Reverse gender gap mystery: only 25% of study abroad students at Chapman are male

Some of the more popular study abroad locations include City University in London, University of Glasgow in Scotland and University of Cape Town in South Africa, according to Jodi Hicks. Photo by Porapak Apichodilok on Pexels.

There are over 90 semester abroad programs offered at Chapman, but few young men take advantage of these opportunities.

Male students made up about 25 percent of participants in the Center for Global Education (CGE) programs last year, according to Assistant Director of Overseas Programs Jodi Hicks.

While our percentage is even lower than the national average, according to study abroad data from the 2018 Open Doors Report, the poor showing of men “is a nationwide trend. It’s at Chapman, it’s at all universities,” Hicks said.

About 67 percent of all U.S. students who studied abroad during the 2016-2017 school year were female, according to the Open Doors Report.

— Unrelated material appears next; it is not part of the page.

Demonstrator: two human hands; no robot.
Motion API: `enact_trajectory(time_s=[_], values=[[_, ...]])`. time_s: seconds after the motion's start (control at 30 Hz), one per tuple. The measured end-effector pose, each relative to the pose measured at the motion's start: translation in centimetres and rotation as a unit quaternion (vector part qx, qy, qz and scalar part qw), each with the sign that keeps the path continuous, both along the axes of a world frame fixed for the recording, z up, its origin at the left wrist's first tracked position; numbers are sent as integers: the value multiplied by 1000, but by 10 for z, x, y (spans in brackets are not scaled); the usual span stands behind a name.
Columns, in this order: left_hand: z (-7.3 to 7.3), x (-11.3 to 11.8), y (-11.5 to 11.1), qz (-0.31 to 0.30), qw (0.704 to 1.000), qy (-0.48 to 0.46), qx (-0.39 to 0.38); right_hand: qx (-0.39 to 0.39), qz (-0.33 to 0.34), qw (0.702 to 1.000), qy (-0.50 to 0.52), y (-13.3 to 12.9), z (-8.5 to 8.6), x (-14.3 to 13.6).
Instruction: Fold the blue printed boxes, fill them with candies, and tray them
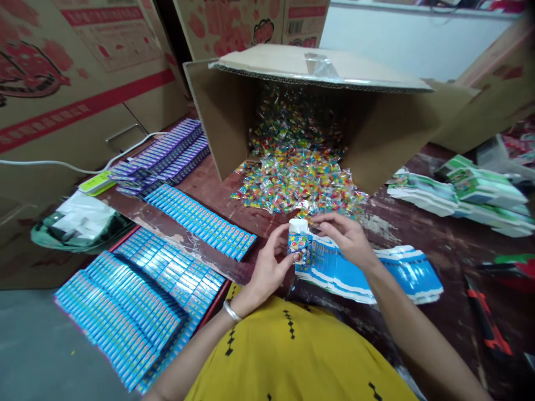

In the past, some college administrators attributed the gender disparity to women outnumbering men on college campuses and gravitating towards majors that are supplemented with more overseas programs in the social sciences and the humanities, according to the 2018 Open Doors Report.


Statistics provided by Jodi Hicks, Assistant Director of Overseas Programs. Graphic by Jennifer Sauceda.


However, STEM students are now among the largest group of majors who study abroad.

While the shortage of males in study abroad programs continues to be a nationwide occurrence, many campus officials are still mystified by why these students are avoiding the programs.

One theory used to explain the lack of male participation suggests that complacency plays a major role, according to a 2010 Research in Higher Education study.

Along with leaving behind the comfort of familiarity, some male students are concerned about the impact their absence will have on their social life.

“[What has me hesitant is] distance to home, distance from my family and from school, and possible isolation if it doesn’t work out,” said junior communication studies major Jack Fozard.“If I were to have an emergency, it would be really stressful to be treated in another country as a student abroad.”

“Are you gonna get dropped out of your group? How are things going to continue socially while you’re gone?” said freshman business administration major Anish Bajaj, who hopes to study at sea in the future. Leaving his friends would make even an enticing adventure nerve-wracking, he said.

Although some male students fear the social repercussions of studying abroad, others are deterred by the cost.

“I’m not from a super wealthy family so I know I’d probably have to pay for it myself,” said political science and communication double major Dylan Derakhshanian. “I’d rather enjoy the experiences I have here instead of paying a lot of extra money to go abroad.”

Other male students who have already traveled overseas relate to the fears of foreign travel during college, but encouraged guys to think strategically about their professional development.

“It’s rather hard to uproot your life and spend five months away from the friends you made in college,” wrote junior Chuck Hua in an email to Prowl. “Especially if you’ve already established a life for yourself in different clubs, are in a fraternity, or are just being busy with trying to kick start your career as soon as possible.”

The television writing and production major studied abroad in Newcastle, Australia where the university he attended accepted his financial aid and offered courses that fulfilled his academic requirements.

“Money and budgeting is always something on my mind, even after I applied to go,” Juan Bustillo, a senior screenwriting and political science major, wrote. “Keeping tabs on spending was one of the most important tasks I had to do throughout my time there.”

Bustillo travelled to Buenos Aires, Argentina in the spring of 2018.

Hicks said the CGE  is always trying to find new ways to market the program. Besides including an equal number of males and females in advertising and consulting with male-dominated departments, Hicks said she wanted to advocate for the multitude of STEM study abroad trips available.

While each student’s experience is individualized, Hicks mentioned a few opportunities for STEM majors. Students interested in computer science can study at Korea University, where they can take courses like Computer Programming I and II. Similarly, chemistry majors can travel to Spain and study Organic Chemistry I and II.

“Experience new things and connect to new people, because honestly, it makes your life so much more meaningful,” Hua said.

Jennifer Sauceda and Autumn Sumruld

One Comment

  1. Great work! While I would like to see more young men study abroad during their time at Chapman, these statistics are in line with Chapman’s student body statistics. The class of 2020’s gender ratio is 68% female to 32% male. While there is a gender gap between these statistics and those who study abroad, they appear to be in proportion to the campus body.